BSS
  17 Dec 2024, 08:28

Third prisoner arrested after Venezuela post-election unrest dies: NGO

TOCUYITO, Venezuela, Dec 17, 2024 (BSS/AFP) - A third prisoner among the thousands of people arrested in Venezuela in post-election protests has died, an NGO said Monday, with the government saying more than 500 such detainees have now been freed.

The protests erupted after President Nicolas Maduro was proclaimed the winner of the July 28 election, despite results published by the opposition appearing to show their candidate won by a landslide.

Twenty-eight people were killed and nearly 200 were wounded in the unrest. More than 2,400 were arrested,

The third prisoner known to have died in detention was Osgual Alexander Gonzalez Perez, 43, the NGO Foro Penal said.

The government has not commented on his case.

The NGO said Gonzalez Perez died in the Tocuyito maximum security prison in the central city of Carabobo, where many of the protest detainees were taken.

He was hospitalized in December with severe abdominal pain and apparently died of hepatitis, Foro Penal said.

"His family said that medical care came late and that they did not get precise information about his condition," it added.
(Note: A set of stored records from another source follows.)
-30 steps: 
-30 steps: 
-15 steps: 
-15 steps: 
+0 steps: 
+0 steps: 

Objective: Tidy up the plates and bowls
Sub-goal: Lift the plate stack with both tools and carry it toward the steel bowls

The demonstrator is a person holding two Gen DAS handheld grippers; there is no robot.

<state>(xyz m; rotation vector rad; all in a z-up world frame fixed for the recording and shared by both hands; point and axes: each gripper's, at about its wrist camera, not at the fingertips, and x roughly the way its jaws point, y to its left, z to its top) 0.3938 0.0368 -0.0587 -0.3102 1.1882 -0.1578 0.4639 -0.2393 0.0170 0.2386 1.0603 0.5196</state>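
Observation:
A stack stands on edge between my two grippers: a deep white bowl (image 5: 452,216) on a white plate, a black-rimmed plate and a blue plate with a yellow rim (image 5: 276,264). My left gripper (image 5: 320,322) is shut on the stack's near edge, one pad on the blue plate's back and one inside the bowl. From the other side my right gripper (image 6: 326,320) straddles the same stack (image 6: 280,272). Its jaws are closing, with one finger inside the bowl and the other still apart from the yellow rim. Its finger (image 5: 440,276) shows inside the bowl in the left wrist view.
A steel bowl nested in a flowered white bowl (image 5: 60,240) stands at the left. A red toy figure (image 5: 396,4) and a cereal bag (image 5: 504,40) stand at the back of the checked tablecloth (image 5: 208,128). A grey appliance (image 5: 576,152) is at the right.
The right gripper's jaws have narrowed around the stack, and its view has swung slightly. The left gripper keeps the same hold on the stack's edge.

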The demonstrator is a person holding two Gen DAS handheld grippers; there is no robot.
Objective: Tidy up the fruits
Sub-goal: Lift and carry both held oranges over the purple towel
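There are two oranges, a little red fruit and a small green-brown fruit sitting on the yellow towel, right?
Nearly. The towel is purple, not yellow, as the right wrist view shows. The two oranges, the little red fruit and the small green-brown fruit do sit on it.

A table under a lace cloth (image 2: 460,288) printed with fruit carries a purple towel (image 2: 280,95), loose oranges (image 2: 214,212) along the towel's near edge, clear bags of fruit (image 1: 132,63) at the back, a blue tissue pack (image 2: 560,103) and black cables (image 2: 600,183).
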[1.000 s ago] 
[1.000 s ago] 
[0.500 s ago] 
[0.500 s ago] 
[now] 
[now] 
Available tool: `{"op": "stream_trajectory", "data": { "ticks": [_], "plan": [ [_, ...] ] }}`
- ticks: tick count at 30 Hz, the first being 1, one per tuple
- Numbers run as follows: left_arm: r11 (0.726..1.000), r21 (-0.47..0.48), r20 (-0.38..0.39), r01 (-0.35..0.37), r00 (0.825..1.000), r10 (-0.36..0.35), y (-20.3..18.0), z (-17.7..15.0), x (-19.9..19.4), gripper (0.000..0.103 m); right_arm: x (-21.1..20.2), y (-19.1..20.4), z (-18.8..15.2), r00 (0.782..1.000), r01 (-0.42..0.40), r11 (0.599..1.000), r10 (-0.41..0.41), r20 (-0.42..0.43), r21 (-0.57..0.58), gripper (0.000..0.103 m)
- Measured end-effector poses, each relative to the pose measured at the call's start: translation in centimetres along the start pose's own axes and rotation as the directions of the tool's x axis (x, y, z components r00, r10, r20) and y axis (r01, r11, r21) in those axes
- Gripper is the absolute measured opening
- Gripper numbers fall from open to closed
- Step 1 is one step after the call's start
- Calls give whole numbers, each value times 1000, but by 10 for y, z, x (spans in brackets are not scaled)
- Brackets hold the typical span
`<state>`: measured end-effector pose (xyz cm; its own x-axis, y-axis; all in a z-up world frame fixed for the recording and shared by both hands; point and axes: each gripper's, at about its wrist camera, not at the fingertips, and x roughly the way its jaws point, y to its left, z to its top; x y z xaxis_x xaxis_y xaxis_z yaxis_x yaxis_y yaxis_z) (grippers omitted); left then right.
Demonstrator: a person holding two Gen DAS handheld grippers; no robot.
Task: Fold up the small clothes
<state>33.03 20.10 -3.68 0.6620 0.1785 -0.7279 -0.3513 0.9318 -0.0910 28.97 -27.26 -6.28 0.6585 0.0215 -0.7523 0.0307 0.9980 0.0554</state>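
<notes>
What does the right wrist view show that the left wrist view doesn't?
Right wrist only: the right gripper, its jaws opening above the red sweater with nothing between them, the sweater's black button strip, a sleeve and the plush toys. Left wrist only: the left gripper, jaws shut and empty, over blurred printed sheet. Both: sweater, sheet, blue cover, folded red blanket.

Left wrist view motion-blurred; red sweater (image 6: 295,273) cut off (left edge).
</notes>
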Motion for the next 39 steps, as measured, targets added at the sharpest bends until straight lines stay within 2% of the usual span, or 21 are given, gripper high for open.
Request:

Gonzalez Perez was the second prisoner in less than a week to die at the Tocuyito prison.

Outside it, relatives of the people held within gathered Monday to demand speedy revisions of their cases.

"I want them to free my son!" Yorimar Bermudez, mother of a 22-year-old man named Adrian Pacheco, told AFP.

"We do not want any more deaths at Tocuyito," said another woman, Mayra Rojas, also clamoring for the release of her son.

Earlier Monday, the public prosecutor's office said that 179 prisoners were released between December 10 and 14, bringing the total number released to 533.

Foro Penal said it was verifying the information and that so far it had only been able to confirm the release of 328 detainees.

More than 100 teenagers were among those arrested on charges of terrorism and taken to maximum security prisons as part of a sweeping crackdown that brought an end to the protests.

The families of some of the prisoners claim they were tortured in detention.

Only a handful of countries, including key Venezuela ally Russia, have recognized Maduro's re-election to a third six-year term.

The United States and the European parliament have recognized opposition candidate Edmundo Gonzalez Urrutia as "president-elect."

The G7 bloc, which comprises the United States, Canada, Italy, Germany, Britain, Japan and France, said it considered Gonzalez Urrutia the election winner, without recognizing him as president-elect.

Gonzalez Urrutia, 75, fled with his wife to Spain in September after being threatened with arrest by Maduro's government.